--- Assignment ---
Output each line of the data word for word, from the first through the line that holds "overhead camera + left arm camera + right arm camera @", and leave off whatever follows.

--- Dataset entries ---
-=-=-=-=-
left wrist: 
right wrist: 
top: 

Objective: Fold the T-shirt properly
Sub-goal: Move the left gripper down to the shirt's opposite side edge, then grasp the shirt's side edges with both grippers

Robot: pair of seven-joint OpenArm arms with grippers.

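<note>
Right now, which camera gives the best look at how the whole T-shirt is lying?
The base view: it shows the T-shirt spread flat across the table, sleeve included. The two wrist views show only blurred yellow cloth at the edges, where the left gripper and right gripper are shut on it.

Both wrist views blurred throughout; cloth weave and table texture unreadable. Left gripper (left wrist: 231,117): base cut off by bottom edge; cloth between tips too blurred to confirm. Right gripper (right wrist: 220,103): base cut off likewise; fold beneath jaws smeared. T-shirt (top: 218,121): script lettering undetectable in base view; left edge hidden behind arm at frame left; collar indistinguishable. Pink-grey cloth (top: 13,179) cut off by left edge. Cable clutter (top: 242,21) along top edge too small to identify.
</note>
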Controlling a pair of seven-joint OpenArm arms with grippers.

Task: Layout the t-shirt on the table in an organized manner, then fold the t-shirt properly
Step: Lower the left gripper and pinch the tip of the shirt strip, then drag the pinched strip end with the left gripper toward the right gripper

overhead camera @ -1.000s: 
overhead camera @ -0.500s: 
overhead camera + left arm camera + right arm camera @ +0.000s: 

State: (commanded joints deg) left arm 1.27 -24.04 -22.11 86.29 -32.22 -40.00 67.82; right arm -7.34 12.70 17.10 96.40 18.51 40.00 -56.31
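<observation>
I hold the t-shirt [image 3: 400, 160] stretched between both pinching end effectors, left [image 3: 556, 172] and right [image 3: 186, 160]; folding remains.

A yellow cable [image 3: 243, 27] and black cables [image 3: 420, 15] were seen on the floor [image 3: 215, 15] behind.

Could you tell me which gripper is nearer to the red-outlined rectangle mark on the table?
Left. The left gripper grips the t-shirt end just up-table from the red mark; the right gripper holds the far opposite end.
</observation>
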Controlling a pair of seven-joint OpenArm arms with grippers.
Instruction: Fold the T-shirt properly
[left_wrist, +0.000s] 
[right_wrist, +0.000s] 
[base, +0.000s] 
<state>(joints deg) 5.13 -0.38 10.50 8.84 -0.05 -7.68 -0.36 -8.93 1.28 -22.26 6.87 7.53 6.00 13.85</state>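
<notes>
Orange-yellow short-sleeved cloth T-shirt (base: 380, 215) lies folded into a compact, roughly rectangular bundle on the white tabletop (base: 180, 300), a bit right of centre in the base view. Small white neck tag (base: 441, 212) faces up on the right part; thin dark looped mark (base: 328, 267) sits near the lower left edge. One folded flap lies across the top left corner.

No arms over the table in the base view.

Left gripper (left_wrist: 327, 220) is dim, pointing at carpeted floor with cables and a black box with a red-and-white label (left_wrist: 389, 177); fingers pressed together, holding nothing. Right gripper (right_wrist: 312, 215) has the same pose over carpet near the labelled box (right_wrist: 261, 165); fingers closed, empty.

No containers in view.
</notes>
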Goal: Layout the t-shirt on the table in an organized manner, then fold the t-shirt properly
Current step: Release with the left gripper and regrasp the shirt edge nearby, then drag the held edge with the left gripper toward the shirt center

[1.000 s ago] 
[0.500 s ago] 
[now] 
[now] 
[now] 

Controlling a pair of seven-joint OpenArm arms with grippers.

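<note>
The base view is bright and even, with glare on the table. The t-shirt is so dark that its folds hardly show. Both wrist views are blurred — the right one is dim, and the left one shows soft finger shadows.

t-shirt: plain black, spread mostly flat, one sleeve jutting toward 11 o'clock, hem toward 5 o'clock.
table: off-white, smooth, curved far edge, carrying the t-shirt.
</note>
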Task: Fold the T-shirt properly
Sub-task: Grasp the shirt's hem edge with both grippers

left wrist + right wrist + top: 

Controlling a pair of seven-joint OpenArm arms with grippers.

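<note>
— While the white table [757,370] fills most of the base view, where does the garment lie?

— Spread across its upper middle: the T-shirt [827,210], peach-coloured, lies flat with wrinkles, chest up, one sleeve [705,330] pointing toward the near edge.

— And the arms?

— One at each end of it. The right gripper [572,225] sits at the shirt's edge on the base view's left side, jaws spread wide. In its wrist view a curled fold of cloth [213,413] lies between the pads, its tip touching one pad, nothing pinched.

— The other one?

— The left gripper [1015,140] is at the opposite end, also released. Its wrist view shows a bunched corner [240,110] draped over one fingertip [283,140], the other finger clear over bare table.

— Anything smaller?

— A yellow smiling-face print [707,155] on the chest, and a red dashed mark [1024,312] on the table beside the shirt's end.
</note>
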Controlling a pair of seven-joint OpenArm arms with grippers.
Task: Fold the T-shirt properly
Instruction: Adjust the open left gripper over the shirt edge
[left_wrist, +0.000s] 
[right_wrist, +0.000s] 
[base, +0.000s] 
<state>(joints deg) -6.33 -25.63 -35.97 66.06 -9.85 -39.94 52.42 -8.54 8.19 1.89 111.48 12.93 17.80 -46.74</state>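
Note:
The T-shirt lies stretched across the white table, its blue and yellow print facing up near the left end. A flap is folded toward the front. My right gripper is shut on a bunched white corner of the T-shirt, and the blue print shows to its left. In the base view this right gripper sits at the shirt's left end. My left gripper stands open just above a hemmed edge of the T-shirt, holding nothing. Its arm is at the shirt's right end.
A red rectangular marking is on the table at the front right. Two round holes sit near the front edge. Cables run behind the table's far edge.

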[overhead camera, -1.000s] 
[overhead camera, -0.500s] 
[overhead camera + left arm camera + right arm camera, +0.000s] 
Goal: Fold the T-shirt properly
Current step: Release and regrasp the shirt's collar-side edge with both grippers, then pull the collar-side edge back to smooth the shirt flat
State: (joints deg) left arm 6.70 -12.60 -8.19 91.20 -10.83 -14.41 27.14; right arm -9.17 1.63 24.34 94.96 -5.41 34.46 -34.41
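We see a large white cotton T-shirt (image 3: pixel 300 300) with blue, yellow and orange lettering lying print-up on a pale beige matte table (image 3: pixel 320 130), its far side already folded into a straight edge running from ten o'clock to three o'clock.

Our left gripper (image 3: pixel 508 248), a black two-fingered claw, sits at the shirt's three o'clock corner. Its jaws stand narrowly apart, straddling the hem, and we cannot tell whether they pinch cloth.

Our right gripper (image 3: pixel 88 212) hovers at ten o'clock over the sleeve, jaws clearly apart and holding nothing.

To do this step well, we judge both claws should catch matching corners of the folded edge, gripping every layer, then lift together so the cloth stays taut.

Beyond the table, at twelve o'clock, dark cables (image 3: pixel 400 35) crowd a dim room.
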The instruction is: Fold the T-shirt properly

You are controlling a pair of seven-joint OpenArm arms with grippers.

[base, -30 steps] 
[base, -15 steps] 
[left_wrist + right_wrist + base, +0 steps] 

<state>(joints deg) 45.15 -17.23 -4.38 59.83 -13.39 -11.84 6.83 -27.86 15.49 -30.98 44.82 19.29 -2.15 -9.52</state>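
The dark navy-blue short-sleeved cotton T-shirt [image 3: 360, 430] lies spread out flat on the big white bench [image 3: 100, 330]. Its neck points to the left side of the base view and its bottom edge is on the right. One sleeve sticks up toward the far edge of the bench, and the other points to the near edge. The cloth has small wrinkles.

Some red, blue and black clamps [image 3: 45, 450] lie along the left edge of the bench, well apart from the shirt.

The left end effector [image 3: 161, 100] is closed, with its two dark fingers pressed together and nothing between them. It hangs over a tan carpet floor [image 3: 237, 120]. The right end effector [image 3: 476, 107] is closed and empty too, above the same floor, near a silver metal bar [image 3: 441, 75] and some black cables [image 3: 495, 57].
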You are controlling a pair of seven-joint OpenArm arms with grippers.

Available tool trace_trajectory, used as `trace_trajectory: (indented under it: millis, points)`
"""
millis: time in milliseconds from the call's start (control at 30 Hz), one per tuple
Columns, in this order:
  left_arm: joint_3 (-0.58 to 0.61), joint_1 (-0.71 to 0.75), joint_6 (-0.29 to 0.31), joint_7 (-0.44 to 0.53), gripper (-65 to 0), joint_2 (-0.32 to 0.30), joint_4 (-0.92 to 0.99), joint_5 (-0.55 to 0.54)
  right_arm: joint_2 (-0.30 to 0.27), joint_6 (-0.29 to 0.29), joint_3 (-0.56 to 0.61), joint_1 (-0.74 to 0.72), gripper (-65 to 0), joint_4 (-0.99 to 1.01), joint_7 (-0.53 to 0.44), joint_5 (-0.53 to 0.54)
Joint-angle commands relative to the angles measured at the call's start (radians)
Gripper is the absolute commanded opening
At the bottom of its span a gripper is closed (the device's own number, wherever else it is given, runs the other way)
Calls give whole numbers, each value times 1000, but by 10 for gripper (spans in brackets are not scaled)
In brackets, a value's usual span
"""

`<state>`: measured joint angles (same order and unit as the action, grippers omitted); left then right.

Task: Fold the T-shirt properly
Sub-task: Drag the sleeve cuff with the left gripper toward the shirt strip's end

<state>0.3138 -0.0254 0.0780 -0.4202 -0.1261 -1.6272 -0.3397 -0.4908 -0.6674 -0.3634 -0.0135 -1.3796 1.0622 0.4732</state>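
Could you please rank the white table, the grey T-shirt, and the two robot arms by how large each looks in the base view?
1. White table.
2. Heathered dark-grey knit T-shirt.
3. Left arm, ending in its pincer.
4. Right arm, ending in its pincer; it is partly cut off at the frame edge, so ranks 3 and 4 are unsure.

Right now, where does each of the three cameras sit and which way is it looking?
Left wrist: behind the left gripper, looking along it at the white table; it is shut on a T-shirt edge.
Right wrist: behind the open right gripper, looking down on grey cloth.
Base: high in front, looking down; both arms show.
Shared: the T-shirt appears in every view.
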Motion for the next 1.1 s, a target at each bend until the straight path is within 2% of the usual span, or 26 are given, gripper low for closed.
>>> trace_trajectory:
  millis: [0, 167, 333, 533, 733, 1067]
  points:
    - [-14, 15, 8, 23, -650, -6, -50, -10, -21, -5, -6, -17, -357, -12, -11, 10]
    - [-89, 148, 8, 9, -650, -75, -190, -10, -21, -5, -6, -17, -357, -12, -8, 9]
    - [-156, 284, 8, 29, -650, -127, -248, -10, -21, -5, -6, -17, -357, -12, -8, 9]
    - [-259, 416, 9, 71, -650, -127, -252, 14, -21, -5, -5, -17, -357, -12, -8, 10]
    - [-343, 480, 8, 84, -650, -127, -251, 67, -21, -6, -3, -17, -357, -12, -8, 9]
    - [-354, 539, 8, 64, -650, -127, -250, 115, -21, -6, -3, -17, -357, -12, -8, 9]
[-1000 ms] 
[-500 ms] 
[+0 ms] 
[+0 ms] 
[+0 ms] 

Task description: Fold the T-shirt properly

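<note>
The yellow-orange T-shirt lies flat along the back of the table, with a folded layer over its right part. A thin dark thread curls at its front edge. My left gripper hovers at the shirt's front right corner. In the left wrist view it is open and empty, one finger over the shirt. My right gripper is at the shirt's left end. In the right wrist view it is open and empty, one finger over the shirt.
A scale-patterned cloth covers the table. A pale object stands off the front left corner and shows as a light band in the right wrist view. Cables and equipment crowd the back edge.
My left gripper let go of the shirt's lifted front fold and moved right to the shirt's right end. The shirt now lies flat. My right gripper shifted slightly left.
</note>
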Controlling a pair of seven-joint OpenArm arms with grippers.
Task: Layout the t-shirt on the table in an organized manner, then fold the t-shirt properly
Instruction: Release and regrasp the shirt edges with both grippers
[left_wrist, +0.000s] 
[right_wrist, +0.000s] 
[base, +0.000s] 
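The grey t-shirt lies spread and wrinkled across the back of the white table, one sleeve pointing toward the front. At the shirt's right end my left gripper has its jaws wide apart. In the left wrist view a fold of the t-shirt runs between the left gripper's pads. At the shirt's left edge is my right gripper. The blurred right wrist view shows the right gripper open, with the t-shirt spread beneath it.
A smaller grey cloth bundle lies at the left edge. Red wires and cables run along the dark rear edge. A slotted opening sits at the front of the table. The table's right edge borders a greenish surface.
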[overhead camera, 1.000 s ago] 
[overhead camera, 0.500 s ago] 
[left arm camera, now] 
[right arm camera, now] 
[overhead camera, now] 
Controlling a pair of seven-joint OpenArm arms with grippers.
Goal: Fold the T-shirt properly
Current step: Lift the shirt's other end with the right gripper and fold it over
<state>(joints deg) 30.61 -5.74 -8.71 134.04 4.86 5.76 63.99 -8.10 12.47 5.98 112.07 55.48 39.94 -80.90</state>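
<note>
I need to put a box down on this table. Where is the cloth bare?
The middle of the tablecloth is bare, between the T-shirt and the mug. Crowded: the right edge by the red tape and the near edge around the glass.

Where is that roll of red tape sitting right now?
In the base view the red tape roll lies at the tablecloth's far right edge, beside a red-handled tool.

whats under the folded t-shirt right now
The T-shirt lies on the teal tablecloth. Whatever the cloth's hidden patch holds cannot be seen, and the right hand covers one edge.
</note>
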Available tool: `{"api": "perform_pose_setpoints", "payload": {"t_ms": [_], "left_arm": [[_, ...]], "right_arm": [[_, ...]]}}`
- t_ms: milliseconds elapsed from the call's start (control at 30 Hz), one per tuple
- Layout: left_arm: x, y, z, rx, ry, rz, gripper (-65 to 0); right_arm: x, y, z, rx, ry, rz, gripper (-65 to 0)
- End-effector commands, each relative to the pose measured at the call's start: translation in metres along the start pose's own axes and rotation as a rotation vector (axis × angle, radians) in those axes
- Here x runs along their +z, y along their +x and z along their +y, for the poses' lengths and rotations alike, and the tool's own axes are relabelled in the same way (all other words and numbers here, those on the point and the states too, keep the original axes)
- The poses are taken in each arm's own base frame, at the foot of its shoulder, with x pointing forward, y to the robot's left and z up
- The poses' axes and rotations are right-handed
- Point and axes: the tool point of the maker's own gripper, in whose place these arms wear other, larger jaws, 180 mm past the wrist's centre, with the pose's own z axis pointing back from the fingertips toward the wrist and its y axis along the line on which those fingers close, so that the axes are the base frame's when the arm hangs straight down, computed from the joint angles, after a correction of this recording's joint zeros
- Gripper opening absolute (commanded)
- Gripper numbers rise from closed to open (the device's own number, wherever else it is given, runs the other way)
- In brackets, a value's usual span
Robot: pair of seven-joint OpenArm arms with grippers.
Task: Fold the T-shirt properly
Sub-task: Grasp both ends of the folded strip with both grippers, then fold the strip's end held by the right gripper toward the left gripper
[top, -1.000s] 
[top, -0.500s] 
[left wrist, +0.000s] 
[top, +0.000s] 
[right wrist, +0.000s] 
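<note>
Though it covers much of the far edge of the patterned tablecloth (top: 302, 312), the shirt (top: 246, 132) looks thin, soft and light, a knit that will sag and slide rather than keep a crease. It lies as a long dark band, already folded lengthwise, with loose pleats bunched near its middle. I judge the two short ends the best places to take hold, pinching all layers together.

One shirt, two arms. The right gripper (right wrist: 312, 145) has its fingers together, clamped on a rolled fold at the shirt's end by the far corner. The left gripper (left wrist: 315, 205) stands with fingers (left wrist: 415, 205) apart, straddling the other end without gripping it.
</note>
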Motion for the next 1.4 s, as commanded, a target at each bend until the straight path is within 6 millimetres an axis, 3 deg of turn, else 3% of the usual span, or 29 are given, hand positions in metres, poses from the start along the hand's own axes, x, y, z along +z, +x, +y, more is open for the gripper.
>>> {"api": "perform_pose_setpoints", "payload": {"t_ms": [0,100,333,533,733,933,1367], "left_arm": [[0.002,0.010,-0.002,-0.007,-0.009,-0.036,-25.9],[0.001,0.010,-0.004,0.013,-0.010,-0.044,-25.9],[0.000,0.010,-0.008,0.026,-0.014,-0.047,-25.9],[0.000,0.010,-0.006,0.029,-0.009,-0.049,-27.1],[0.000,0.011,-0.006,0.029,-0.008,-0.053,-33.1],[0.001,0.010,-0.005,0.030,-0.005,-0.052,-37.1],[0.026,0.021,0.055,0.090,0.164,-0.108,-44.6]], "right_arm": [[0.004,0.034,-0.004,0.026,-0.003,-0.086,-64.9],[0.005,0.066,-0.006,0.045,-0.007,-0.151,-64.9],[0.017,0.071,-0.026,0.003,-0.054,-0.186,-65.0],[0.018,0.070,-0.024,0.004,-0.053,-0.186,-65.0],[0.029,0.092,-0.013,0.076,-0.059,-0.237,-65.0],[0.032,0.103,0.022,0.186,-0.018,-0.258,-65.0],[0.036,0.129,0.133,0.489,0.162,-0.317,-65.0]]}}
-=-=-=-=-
--- Output of the task ---
left wrist: 
right wrist: 
top: 

Objective: Fold the T-shirt properly
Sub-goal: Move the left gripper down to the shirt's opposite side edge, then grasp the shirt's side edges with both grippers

Robot: pair of seven-joint OpenArm arms with grippers.

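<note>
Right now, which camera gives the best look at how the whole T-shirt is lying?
The base view: it shows the T-shirt spread flat across the table, sleeve included. The two wrist views show only blurred yellow cloth at the edges, where the left gripper and right gripper are shut on it.

Both wrist views blurred throughout; cloth weave and table texture unreadable. Left gripper (left wrist: 231,117): base cut off by bottom edge; cloth between tips too blurred to confirm. Right gripper (right wrist: 220,103): base cut off likewise; fold beneath jaws smeared. T-shirt (top: 218,121): script lettering undetectable in base view; left edge hidden behind arm at frame left; collar indistinguishable. Pink-grey cloth (top: 13,179) cut off by left edge. Cable clutter (top: 242,21) along top edge too small to identify.
</note>
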Controlling a pair of seven-joint OpenArm arms with grippers.

Task: Layout the t-shirt on the table in an organized manner, then fold the t-shirt properly
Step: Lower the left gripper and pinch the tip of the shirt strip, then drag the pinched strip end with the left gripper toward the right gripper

overhead camera @ -1.000s: 
overhead camera @ -0.500s: 
overhead camera + left arm camera + right arm camera @ +0.000s: 

The output for this exercise is finished.